§ **Task brief**:
Please transcribe the listing in its entirety, character for character.

§ **Data below**:

+++

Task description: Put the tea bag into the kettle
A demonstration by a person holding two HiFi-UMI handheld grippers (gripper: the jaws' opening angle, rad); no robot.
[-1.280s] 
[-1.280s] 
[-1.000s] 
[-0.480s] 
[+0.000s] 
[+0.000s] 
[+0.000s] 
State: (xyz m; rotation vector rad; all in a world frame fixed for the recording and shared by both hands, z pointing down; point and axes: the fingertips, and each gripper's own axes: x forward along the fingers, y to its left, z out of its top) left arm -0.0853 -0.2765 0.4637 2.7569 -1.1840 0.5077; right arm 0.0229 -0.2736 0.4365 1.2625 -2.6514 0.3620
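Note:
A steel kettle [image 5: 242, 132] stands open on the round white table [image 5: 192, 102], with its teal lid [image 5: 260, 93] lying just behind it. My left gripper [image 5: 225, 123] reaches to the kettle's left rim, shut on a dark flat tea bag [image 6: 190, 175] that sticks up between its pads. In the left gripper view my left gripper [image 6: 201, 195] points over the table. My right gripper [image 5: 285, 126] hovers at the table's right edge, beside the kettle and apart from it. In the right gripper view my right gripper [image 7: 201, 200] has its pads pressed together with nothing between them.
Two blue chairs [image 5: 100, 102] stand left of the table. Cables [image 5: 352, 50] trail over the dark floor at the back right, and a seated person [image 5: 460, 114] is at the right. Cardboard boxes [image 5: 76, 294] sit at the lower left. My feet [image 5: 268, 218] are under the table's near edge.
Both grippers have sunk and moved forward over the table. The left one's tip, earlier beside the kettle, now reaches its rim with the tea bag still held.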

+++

§ **Solution below**:
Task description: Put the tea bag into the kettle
A demonstration by a person holding two HiFi-UMI handheld grippers (gripper: the jaws' opening angle, rad); no robot.
[-1.280s] 
[-1.280s] 
[-1.000s] 
[-0.480s] 
[+0.000s] 
[+0.000s] 
[+0.000s] 
State: (xyz m; rotation vector rad; all in a world frame fixed for the recording and shared by both hands, z pointing down; point and axes: the fingertips, and each gripper's own axes: x forward along the fingers, y to its left, z out of its top) left arm -0.0853 -0.2765 0.4637 2.7569 -1.1840 0.5077; right arm 0.0229 -0.2736 0.4365 1.2625 -2.6514 0.3620
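Note:
A steel kettle [image 5: 242, 132] stands open on the round white table [image 5: 192, 102], with its teal lid [image 5: 260, 93] lying just behind it. My left gripper [image 5: 225, 123] reaches to the kettle's left rim, shut on a dark flat tea bag [image 6: 190, 175] that sticks up between its pads. In the left gripper view my left gripper [image 6: 201, 195] points over the table. My right gripper [image 5: 285, 126] hovers at the table's right edge, beside the kettle and apart from it. In the right gripper view my right gripper [image 7: 201, 200] has its pads pressed together with nothing between them.
Two blue chairs [image 5: 100, 102] stand left of the table. Cables [image 5: 352, 50] trail over the dark floor at the back right, and a seated person [image 5: 460, 114] is at the right. Cardboard boxes [image 5: 76, 294] sit at the lower left. My feet [image 5: 268, 218] are under the table's near edge.
Both grippers have sunk and moved forward over the table. The left one's tip, earlier beside the kettle, now reaches its rim with the tea bag still held.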

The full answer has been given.